Copy the data below exactly. Any pictures in it should be omitted.

■ **DATA SEGMENT**
----

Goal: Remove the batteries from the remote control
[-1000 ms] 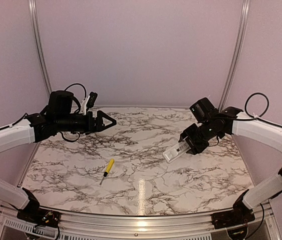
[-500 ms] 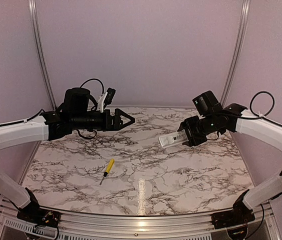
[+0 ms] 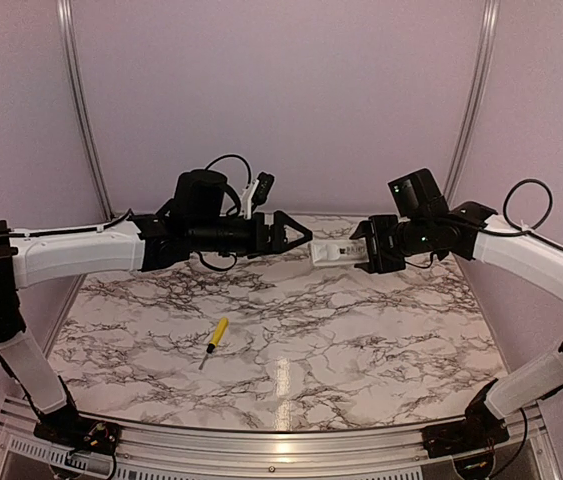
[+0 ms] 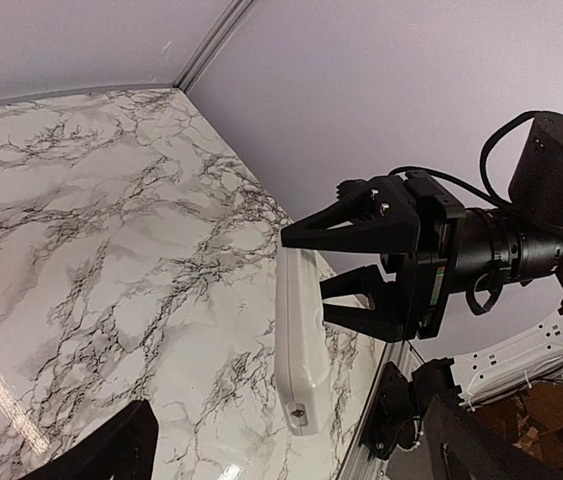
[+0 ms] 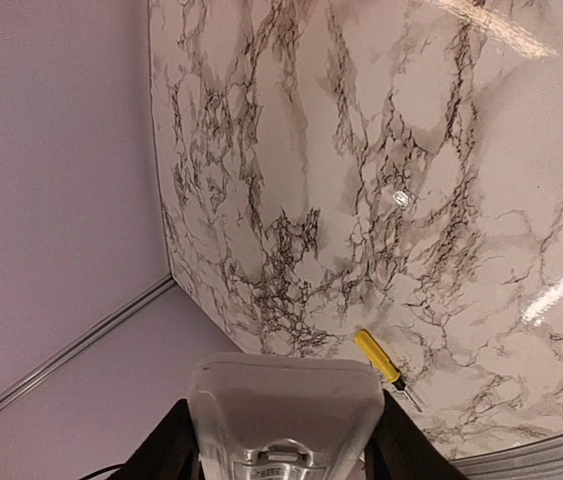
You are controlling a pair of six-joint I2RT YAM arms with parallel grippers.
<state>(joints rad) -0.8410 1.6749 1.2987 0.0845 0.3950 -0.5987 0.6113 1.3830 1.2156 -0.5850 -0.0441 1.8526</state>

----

■ **YOUR SOLUTION**
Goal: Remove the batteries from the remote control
[-1000 ms] 
[-500 ms] 
[+0 ms] 
[+0 ms] 
[+0 ms] 
You are controlling a pair of six-joint I2RT YAM arms with parallel grippers.
<state>(joints rad) -0.8410 1.6749 1.2987 0.0845 0.3950 -0.5987 0.6113 1.3830 1.2156 -0.5850 -0.0441 1.8526</state>

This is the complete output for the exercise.